Last October, a Mercer County judge dismissed the shooting charges
against Troopers John Hogan and James Kenna, saying they had been
denied rights to a fair trial because Mr. Verniero, when he was
attorney general in April 1999, had announced that a grand jury had
charged them with official misconduct at the same time that another
grand jury was still weighing evidence in the shooting.

On Friday, the Appellate Division of Superior Court reinstated the
charges, calling the findings of the lower court judge, Andrew J.
Smithson, "unfounded and unfair," and adding that there was "no
constitutional or jurisprudential doctrine that grants the judiciary
a roving commission to oversee the conduct of the attorney general's
investigations of possible criminal acts."

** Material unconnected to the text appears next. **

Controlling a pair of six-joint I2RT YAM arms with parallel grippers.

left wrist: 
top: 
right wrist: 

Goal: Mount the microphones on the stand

The three-judge appellate court delivered a lengthy defense of the
attorney general's office and, in effect, a vindication of Mr.
Verniero, saying there was no evidence that "release of the
intervening indictment was calculated to deny, or had the effect of
denying, the defendant's rights."

But Senator Gormley said yesterday that the ruling left unanswered
another question: whether Mr. Verniero's announcement of the
misconduct charges and its possibly prejudicial effect on the grand
jury hearing the shooting charges could have been avoided altogether
by sealing the first indictment until the second panel had decided
whether to return an indictment.

"The appellate ruling does not eliminate the question as to why
Verniero announced the indictment on the lesser charges in the first
place," Senator Gormley said. "It could have been sealed. If the
attorney general thought there was the potential for prejudice, why
would the announcement be made?"

Senator Gormley said his 11-member committee would also investigate
wider questions involving Mr. Verniero's knowledge of racial
profiling, a practice in which for years black and Hispanic drivers
in disproportionate numbers were illegally stopped on the highways by
state troopers searching for drugs.

Efforts to reach Justice Verniero yesterday were unavailing.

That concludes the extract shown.